Releases · CopticScriptorium/corpora

12 Dec 22:37

v6.2.0

6c2acf0

Late 2025 Release Latest

Latest

We are pleased to announce the release of version 6.2.0 of the Coptic Scriptorium data! Our corpora now total 2,375,875 words. This release provides significant new annotated data in both the Bohairic and Sahidic Dialects:

New parts of works in Bohairic, including:
- The Life of Shenoute, Parts 2 & 3 (part 1 was released in September)
- The Lausiac History, Parts 2 & 3 (part 1 was released in September)
New corpora
- The Gospel of Thomas, edited from the manuscript by Paul Dilley
- The Sahidic book of Jonah (with manual edits and corrections to NLP annotations by Stephan Claassen; the automatically processed Jonah is in the Coptic OT corpus)
New documents in the following existing corpora:
- Apophthegmata Patrum
- Shenoute’s work known as Acephalous Work 22
More Arabic and English translations for documents previously published

We are grateful to our collaborators and contributors who have made this release possible, particularly Caroline T. Schroeder, Amir Zeldes, Nicholas Wagner, and Paul Dilley as well as Nina Speranskaja, Rebecca Krawiec, Christine Luckritz Marquis, Stephan Claassen, Philippe Zaher, and Safaa Mahfouz. We also want to thank Hany Takla and the St. Shenouda the Archimandrite Coptic Society for their collaborations and support. Additionally, we thank our donors for contributions that made much of the work on this release possible. Please consider supporting Coptic Scriptorium as we navigate the new funding environment in the USA.

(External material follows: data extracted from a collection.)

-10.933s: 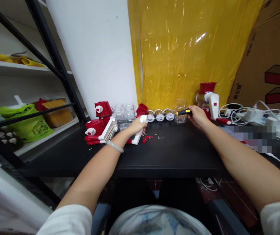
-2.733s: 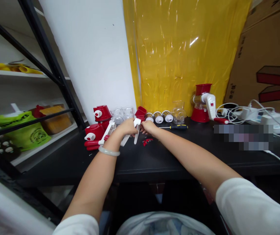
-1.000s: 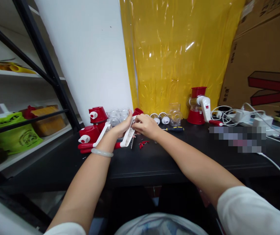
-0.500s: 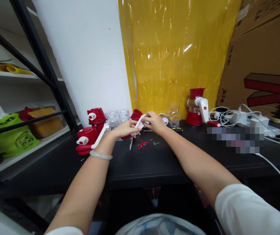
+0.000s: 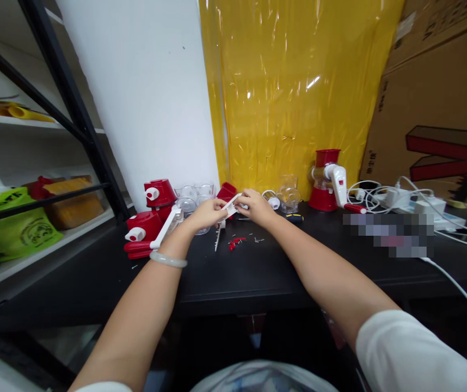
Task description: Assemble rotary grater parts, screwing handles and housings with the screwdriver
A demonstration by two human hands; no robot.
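Note:
A long white plastic piece point(image 5: 230, 207) is held above the table between both hands. My left hand point(image 5: 207, 214) pinches its left side, and my right hand point(image 5: 255, 206) grips its upper right end with bent fingers. Part of the piece is hidden by the fingers. Just below, a narrow white toothed strip point(image 5: 217, 238) lies on the table. Small red parts point(image 5: 237, 243) and a few loose screws point(image 5: 259, 240) are scattered to its right. Behind the hands stands a red plastic part point(image 5: 227, 191). A screwdriver with a black and yellow handle point(image 5: 294, 218) rests beyond my right wrist.
Red housings point(image 5: 146, 226) with a white crank arm point(image 5: 167, 226) stand at left, beside clear plastic containers point(image 5: 196, 193). A red and white hand-cranked grinder point(image 5: 324, 182) is at right, near tangled cables and chargers point(image 5: 429, 206). The black table point(image 5: 233, 280) has a shelf on its left.
The white piece has tilted and turned slightly in my hands, showing less of its broad face. Both hands keep their hold and have barely shifted.

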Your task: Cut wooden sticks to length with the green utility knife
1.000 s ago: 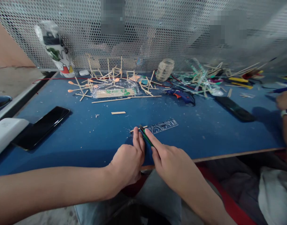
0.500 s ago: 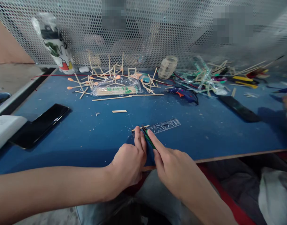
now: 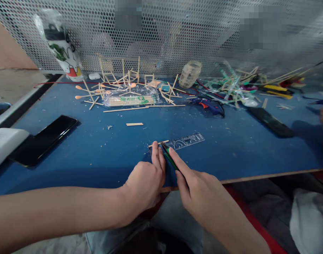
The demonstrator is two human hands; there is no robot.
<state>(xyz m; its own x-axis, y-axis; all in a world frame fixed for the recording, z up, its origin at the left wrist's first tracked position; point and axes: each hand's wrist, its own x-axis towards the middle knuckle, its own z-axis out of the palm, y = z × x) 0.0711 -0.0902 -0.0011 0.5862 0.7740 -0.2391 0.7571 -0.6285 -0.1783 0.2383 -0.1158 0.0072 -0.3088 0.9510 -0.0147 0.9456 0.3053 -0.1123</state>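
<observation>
Left hand's [image 3: 147, 180] fingers hold together over the wooden stick [image 3: 165, 141] by the ruler [image 3: 189, 141], pinch unclear; right hand's [image 3: 200, 188] fingers grip the green craft knife [image 3: 172, 160]. Short pieces [image 3: 135, 124] lie ready; this cut looks unfinished.

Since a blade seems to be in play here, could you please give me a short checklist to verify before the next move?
1. Thin stick held down: ok, the left hand's fingers press on it.
2. Green cutter gripped: ok, in the right hand, index finger along it.
3. Left fingers clear of the cutter's tip: not ok, they look very close.
4. Cutting edge sound: cannot tell, too small.
5. Blue glue gun away from both hands: ok, farther back.
</observation>
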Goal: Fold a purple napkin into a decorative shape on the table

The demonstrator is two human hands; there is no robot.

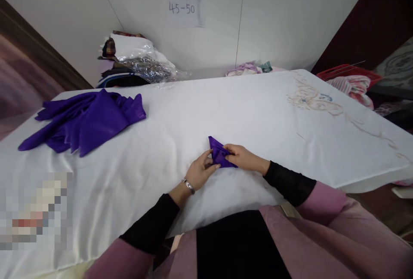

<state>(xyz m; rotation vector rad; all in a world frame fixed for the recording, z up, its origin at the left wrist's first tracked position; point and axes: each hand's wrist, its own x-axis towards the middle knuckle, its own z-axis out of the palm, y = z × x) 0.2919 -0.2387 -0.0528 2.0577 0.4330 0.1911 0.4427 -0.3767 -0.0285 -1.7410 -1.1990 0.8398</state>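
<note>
A small folded purple napkin point(220, 153) lies near the front middle of the table, drawn into a compact, pointed shape. From its left side my left hand point(200, 170) grips the edge, thumb along the lower border and fingers curled at the upper left. My right hand point(239, 156) pinches the upper right part, with its fingertips pressed into the folds. One sharp corner points up and away, free of both hands. Farther left sits a loose heap of purple cloths point(93, 120), touched by neither hand.
A white cloth with embroidery point(306, 98) at the right covers the table point(180, 111). Folded fabrics point(132, 53), partly under clear plastic, are stacked at the back left. A red basket point(348, 75) with striped cloth stands at the right. Paper signs point(182, 8) hang on the wall.
</note>
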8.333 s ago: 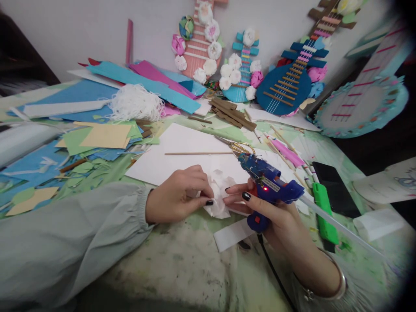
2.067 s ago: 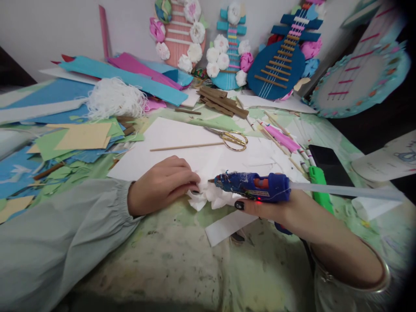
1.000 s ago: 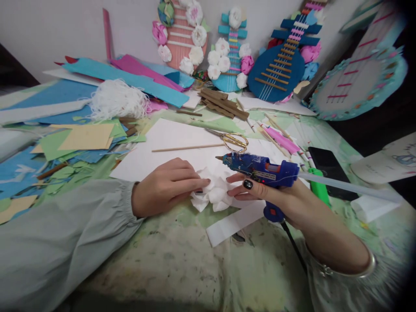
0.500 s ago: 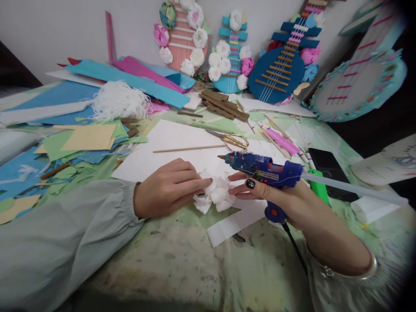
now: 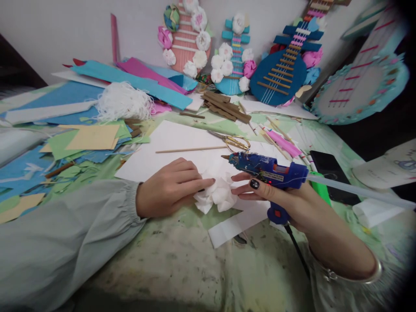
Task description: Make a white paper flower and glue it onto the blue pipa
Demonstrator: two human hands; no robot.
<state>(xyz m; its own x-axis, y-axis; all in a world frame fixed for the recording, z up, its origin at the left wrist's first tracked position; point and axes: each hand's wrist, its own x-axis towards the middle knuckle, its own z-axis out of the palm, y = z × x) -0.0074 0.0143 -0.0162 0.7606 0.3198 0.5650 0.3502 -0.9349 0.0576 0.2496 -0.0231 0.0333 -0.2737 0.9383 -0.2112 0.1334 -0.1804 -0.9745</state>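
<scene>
A white crepe-paper flower point(image 5: 216, 195) lies low between my hands at the middle of the table. My left hand point(image 5: 170, 188) grips its left side, with the index finger stretched over the petals; the thumb is hidden. In my right hand point(image 5: 279, 195) is a blue hot glue gun point(image 5: 264, 168), its nozzle pointing left above the flower. Two or three fingertips of that hand reach past the gun and touch the flower's right side. A clear glue stick point(image 5: 357, 187) juts from the gun's back. Under the gun lies a strip of white paper point(image 5: 238, 225).
Gold-handled scissors point(image 5: 232, 141) and a thin wooden stick point(image 5: 188, 149) lie on white paper point(image 5: 149, 149). Paper scraps point(image 5: 87, 138) and white string point(image 5: 125, 102) are at left. Paper instruments point(image 5: 279, 78) lean against the wall. A phone point(image 5: 331, 173) lies at right; the gun's cord point(image 5: 297, 249) trails down.
The whole view has shifted slightly, so everything sits a little further right. Both hands keep their places on the flower and the glue gun.
</scene>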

As with all our releases, the raw machine-readable data for all corpora—including morphological and syntactic annotations, as well as named entity recognition—are available in our GitHub repository. Data can be downloaded in a variety of popular formats to suit your research needs.

You can read and browse entire documents in an online portal. Our corpora are also linked in entries on the Coptic Dictionary Online.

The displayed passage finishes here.